PROBLEM TO SOLVE
In your copy, leave out the pictures and reproduce the listing below exactly.

= Beginning of Section =

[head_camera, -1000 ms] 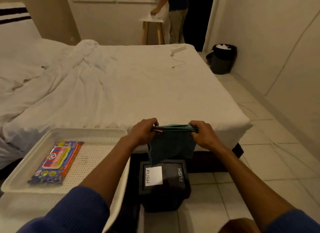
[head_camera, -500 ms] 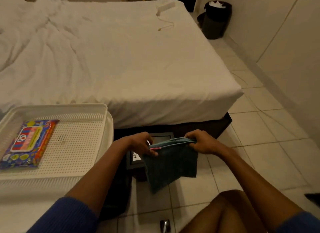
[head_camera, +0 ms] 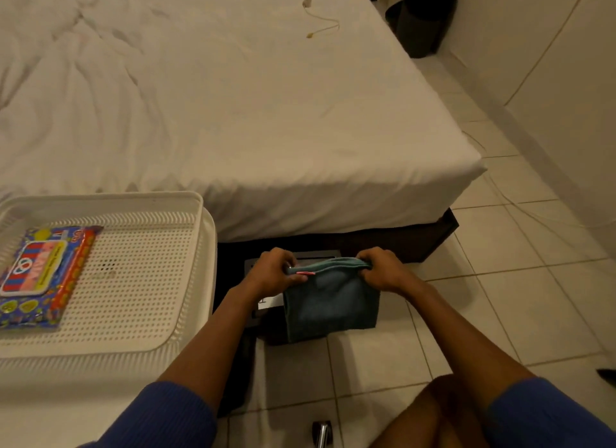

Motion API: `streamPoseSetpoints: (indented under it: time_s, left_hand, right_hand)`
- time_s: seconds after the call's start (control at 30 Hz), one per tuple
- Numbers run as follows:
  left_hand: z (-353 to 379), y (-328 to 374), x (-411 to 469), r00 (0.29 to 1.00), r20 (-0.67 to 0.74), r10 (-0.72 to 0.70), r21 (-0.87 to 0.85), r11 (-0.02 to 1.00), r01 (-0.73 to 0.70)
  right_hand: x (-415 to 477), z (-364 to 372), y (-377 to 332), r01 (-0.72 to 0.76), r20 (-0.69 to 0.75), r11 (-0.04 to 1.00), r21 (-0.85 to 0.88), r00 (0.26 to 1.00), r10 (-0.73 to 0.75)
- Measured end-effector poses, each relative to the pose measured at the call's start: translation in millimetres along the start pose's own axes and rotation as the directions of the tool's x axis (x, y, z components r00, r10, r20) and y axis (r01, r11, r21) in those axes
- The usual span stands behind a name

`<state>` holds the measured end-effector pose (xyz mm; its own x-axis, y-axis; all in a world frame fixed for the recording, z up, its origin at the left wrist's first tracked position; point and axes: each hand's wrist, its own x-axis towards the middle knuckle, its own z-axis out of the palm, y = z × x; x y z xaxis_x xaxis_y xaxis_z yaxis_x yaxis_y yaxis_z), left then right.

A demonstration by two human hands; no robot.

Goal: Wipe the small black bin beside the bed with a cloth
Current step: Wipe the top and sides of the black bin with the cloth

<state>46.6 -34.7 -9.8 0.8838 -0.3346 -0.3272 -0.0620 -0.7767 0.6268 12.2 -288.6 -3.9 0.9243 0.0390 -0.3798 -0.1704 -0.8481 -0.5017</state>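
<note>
Both hands, left hand [head_camera: 271, 274] and right hand [head_camera: 383, 270], pinch a folded teal cloth [head_camera: 330, 306] taut over the small black plastic bin [head_camera: 266, 324], seemingly readying a wipe.

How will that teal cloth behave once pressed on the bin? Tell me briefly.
The teal cloth hangs limp from both hands, so it is probably floppy and should drape over the small black bin. It sags without strain from fingers pinching its top edge, so it is likely light. Being folded double, it may bunch or slide unless held flat.
</note>
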Motion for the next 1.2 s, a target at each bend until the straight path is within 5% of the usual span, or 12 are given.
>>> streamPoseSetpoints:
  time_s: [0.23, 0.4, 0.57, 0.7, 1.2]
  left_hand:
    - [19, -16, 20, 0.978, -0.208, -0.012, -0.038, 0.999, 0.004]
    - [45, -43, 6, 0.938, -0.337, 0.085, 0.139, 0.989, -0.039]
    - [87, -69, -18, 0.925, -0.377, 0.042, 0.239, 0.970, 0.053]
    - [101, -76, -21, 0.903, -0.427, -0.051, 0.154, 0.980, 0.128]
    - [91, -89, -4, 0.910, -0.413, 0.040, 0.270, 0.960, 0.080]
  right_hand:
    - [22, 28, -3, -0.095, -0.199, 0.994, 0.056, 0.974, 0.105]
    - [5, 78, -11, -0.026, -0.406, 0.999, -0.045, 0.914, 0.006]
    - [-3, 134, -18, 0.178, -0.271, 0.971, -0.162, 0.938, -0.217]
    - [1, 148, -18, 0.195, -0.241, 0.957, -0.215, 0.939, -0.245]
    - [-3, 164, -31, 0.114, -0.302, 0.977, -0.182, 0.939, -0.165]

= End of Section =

OUTPUT OF THE TASK
[head_camera, -1000 ms] 
[head_camera, -500 ms] 
[head_camera, +0 ms] 

Motion API: `streamPoseSetpoints: (indented under it: time_s, left_hand, right_hand)`
- time_s: seconds after the call's start (control at 30 Hz), one per tuple
- Numbers run as follows:
  left_hand: z (-353 to 379), y (-328 to 374), x (-411 to 469), r00 (0.29 to 1.00), r20 (-0.67 to 0.74), r10 (-0.72 to 0.70), r21 (-0.87 to 0.85), r11 (-0.02 to 1.00), r01 (-0.73 to 0.70)
  right_hand: x (-415 to 477), z (-364 to 372), y (-377 to 332), r01 (-0.72 to 0.76), r20 (-0.69 to 0.75), r11 (-0.04 to 1.00), r21 (-0.85 to 0.88), r00 (0.26 to 1.00), r10 (-0.73 to 0.75)
- Measured end-effector poses, each relative to the pose measured at the call's start: translation in millimetres along the start pose's own axes and rotation as the directions of the tool's x axis (x, y, z components r00, r10, r20) and y axis (r01, r11, r21) in those axes
- The usual span stands behind a name

`<state>` holds the measured end-effector pose (xyz mm; its own x-axis, y-axis; all in a world frame fixed for the recording, z up, its origin at the left wrist's first tracked position; point and axes: each hand's wrist, its own x-axis towards the middle knuckle, its own z-axis out of the palm, y = z × x; x y z xaxis_x xaxis_y xaxis_z yaxis_x yaxis_y yaxis_z), left then right.

A demonstration by two human hands; no robot.

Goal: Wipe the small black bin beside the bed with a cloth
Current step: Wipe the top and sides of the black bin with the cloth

<state>46.6 -34.7 -9.8 0.8838 -0.3346 -0.3272 -0.0620 -0.7767 0.6268 12.2 -288.6 -3.9 0.9243 0.0390 -0.3798 -0.1704 -0.8481 -0.5017</state>
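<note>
Both hands, left hand [head_camera: 271, 274] and right hand [head_camera: 383, 270], pinch a folded teal cloth [head_camera: 330, 306] taut over the small black plastic bin [head_camera: 266, 324], seemingly readying a wipe.

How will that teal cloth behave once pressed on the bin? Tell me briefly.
The teal cloth hangs limp from both hands, so it is probably floppy and should drape over the small black bin. It sags without strain from fingers pinching its top edge, so it is likely light. Being folded double, it may bunch or slide unless held flat.
</note>
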Motion for the next 1.2 s, a target at each bend until the straight path is within 5% of the usual span, or 12 are given.
>>> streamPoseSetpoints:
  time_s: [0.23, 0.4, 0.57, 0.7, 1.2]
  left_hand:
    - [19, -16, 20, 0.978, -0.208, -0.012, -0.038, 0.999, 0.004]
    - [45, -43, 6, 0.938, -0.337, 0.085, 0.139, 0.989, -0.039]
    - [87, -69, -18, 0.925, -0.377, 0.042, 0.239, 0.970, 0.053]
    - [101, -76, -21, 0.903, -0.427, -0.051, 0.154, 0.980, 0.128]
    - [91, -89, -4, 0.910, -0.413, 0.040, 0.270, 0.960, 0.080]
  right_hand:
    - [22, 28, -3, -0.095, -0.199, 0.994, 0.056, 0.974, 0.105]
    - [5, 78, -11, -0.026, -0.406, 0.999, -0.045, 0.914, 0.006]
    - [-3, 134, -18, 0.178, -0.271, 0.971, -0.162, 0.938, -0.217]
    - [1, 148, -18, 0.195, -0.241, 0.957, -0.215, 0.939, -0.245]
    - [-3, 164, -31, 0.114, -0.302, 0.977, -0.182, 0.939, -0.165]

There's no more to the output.